Task to carry out:
Scan the entries that follow for the word "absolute", then report every line in which it appears.

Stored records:
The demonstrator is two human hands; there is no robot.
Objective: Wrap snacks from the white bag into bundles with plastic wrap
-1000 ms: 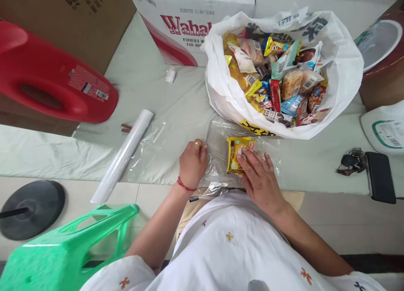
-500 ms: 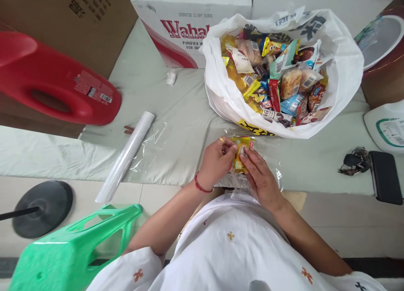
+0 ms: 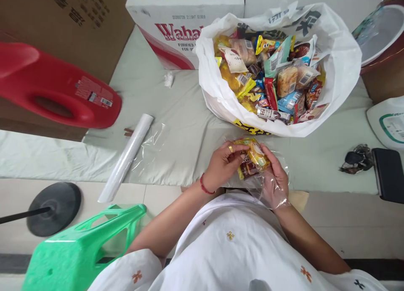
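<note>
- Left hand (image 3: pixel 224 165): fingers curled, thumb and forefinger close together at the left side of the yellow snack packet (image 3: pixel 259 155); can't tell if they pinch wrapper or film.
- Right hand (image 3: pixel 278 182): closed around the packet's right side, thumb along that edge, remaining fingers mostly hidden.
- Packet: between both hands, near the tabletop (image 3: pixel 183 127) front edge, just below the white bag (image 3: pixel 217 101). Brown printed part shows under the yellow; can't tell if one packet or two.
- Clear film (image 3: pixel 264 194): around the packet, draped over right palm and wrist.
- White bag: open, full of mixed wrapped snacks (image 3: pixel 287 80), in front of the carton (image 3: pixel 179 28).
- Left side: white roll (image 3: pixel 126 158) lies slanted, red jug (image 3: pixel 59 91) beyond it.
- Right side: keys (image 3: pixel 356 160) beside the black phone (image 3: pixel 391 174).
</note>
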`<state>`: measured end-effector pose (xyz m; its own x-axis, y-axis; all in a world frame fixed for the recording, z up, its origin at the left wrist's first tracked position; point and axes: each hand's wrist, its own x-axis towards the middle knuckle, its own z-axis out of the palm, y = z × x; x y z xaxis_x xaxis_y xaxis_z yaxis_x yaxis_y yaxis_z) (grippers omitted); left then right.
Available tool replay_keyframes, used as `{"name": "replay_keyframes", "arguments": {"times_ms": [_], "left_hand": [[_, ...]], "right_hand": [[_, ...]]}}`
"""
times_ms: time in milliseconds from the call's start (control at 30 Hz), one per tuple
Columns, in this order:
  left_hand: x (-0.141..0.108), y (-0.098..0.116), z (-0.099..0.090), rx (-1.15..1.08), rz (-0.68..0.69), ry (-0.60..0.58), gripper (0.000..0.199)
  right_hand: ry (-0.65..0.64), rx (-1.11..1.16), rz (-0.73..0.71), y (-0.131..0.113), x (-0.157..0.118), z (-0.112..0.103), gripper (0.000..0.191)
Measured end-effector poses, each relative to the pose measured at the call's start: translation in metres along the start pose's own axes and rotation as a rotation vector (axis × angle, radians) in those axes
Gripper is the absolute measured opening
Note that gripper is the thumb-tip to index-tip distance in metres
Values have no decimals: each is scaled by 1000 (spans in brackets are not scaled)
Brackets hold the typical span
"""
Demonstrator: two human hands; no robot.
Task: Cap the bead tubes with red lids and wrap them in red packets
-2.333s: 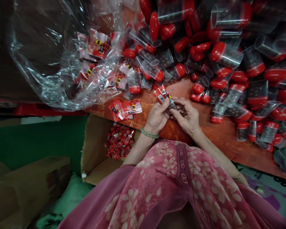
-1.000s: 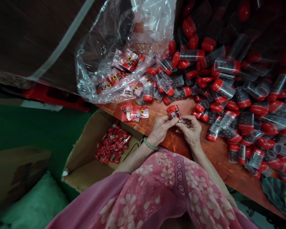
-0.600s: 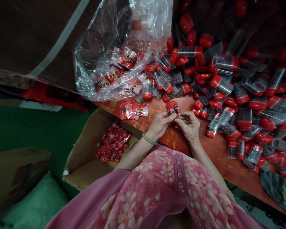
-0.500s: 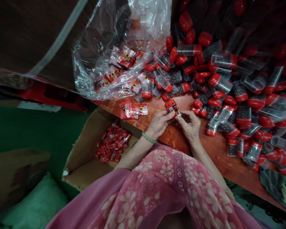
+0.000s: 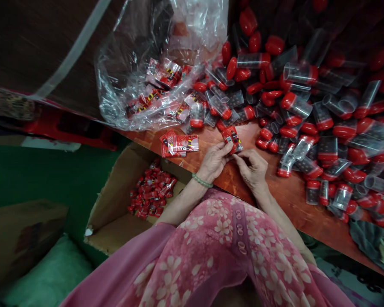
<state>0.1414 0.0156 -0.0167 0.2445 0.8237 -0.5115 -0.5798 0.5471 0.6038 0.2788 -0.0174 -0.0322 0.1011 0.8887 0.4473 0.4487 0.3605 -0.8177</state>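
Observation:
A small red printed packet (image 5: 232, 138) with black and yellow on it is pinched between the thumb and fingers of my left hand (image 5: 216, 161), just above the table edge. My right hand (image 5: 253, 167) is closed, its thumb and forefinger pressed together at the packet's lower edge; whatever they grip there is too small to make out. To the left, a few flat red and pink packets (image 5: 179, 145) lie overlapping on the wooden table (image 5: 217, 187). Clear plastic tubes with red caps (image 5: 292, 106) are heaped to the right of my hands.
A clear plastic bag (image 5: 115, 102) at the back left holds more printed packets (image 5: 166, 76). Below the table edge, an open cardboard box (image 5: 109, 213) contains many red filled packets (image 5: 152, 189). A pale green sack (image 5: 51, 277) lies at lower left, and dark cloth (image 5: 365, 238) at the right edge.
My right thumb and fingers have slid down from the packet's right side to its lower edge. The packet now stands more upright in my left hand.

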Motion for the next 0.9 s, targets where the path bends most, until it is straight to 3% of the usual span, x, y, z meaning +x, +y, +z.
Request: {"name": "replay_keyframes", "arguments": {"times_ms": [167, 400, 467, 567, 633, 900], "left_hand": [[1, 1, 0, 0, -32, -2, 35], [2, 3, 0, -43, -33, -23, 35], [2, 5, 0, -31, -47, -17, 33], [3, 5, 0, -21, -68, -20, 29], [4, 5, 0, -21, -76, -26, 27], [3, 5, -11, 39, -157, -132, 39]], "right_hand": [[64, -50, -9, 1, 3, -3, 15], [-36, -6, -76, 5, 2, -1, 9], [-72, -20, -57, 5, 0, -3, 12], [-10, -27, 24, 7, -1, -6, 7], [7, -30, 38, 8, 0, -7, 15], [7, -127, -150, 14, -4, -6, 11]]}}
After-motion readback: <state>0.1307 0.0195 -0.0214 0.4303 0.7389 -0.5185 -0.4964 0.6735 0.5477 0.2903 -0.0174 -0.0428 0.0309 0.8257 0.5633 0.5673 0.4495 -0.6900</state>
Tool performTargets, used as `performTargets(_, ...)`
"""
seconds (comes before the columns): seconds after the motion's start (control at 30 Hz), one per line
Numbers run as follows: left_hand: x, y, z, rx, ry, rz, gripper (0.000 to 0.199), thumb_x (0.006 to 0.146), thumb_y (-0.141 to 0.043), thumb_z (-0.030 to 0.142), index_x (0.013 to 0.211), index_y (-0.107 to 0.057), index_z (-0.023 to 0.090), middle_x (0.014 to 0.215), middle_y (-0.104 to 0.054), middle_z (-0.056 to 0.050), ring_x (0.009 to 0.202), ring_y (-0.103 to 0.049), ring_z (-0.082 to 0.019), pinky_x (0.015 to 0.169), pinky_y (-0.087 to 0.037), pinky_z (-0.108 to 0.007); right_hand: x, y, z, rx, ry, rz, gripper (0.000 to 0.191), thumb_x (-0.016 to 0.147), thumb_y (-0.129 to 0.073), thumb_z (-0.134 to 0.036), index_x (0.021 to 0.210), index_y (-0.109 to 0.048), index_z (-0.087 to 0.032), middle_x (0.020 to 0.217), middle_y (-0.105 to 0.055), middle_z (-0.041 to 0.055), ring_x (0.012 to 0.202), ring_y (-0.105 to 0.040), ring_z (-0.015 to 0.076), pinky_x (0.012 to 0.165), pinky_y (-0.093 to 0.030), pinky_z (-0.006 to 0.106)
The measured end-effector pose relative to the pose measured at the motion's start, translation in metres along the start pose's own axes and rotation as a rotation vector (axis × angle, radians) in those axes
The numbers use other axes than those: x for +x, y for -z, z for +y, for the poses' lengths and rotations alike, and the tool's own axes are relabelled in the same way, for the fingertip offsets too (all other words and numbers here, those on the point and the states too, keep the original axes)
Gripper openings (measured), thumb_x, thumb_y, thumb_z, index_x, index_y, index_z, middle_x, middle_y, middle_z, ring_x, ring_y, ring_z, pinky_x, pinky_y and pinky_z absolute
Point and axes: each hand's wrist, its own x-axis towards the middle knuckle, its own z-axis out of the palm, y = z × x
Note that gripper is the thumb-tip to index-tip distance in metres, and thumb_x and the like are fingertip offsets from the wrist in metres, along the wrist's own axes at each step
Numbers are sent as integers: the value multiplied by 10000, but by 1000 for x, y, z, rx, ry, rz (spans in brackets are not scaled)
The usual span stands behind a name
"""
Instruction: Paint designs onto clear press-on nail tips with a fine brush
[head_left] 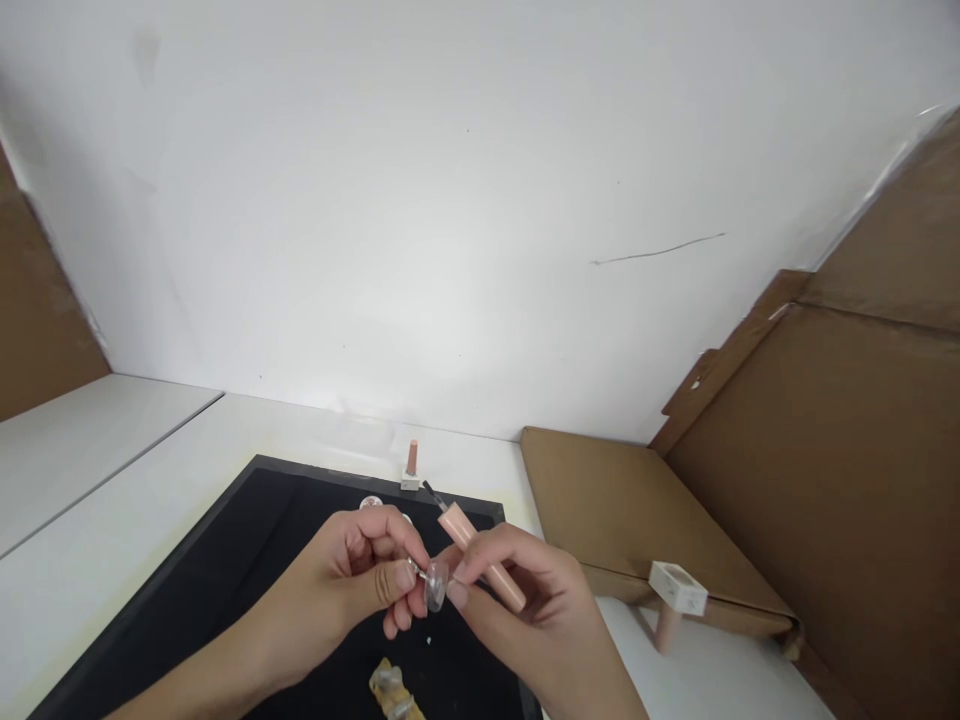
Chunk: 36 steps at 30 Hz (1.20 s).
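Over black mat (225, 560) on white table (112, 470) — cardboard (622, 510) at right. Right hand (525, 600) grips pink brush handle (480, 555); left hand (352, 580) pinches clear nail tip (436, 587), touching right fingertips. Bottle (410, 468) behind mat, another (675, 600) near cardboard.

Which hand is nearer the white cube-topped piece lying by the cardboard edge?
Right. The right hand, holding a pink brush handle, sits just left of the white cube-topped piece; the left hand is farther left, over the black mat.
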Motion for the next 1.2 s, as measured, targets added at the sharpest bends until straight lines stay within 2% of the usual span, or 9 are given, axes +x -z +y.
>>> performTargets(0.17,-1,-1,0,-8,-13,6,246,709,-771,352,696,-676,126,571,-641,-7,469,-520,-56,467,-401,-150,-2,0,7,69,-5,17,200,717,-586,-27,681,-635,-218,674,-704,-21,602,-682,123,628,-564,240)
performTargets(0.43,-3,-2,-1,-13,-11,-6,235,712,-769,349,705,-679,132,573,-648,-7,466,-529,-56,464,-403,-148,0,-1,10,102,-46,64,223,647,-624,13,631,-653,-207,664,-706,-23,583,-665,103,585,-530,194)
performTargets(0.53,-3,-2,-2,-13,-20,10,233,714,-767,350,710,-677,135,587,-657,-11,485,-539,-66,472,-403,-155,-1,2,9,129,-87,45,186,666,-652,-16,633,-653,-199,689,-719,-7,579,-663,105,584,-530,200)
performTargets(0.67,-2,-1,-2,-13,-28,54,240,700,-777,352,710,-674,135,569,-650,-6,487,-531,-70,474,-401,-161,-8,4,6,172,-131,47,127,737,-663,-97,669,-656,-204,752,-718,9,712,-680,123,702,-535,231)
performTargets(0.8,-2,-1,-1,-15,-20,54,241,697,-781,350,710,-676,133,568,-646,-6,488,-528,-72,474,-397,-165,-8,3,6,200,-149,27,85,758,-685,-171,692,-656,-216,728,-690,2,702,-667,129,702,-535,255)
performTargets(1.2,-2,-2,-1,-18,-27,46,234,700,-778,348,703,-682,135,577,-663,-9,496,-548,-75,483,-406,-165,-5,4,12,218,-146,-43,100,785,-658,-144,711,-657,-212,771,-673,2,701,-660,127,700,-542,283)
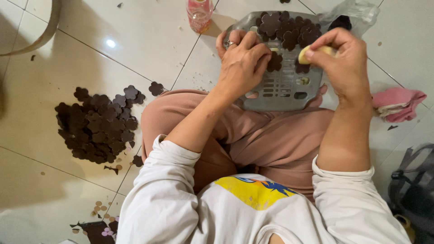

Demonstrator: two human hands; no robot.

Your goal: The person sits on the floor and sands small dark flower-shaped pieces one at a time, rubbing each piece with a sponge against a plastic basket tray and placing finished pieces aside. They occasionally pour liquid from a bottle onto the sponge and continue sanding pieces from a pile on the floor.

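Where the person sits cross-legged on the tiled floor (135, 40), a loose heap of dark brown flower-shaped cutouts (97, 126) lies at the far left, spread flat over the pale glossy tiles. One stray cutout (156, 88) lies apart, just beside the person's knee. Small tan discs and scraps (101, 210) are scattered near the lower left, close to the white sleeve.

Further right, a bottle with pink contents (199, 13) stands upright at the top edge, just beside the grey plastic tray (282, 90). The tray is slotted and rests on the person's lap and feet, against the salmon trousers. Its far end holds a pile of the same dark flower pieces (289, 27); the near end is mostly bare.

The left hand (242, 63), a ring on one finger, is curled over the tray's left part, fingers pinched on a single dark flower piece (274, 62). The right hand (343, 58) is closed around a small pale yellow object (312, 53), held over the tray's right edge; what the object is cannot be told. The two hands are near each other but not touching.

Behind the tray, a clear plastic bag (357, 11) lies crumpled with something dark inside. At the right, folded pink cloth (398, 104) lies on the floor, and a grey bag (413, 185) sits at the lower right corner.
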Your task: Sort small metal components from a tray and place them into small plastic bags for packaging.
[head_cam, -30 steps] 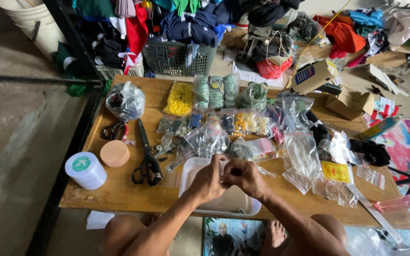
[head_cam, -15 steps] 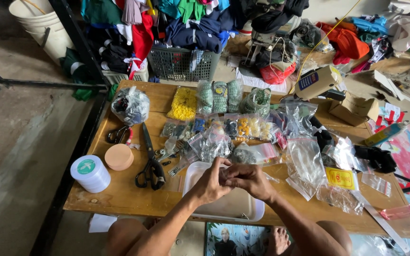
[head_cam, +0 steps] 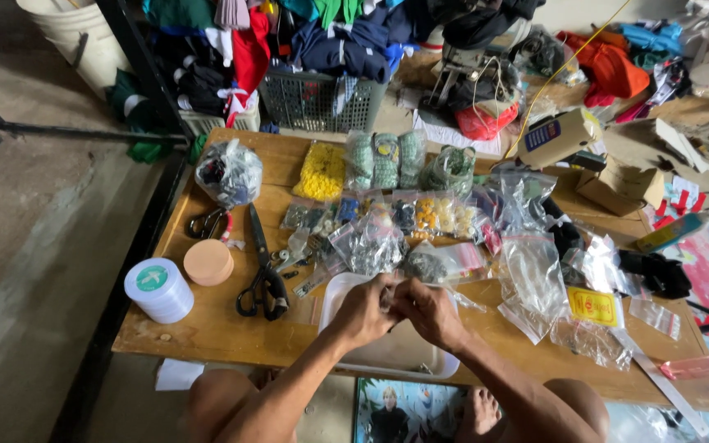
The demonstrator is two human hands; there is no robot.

Result:
Gripper is the absolute measured opening
Gripper openings (measured), thumb_x, thumb_y, thumb_z, index_x, index_y, index_z, middle_x, middle_y, middle_z, ring_x, ring_y, ring_z, pinky_x, pinky_y and pinky_z absolute

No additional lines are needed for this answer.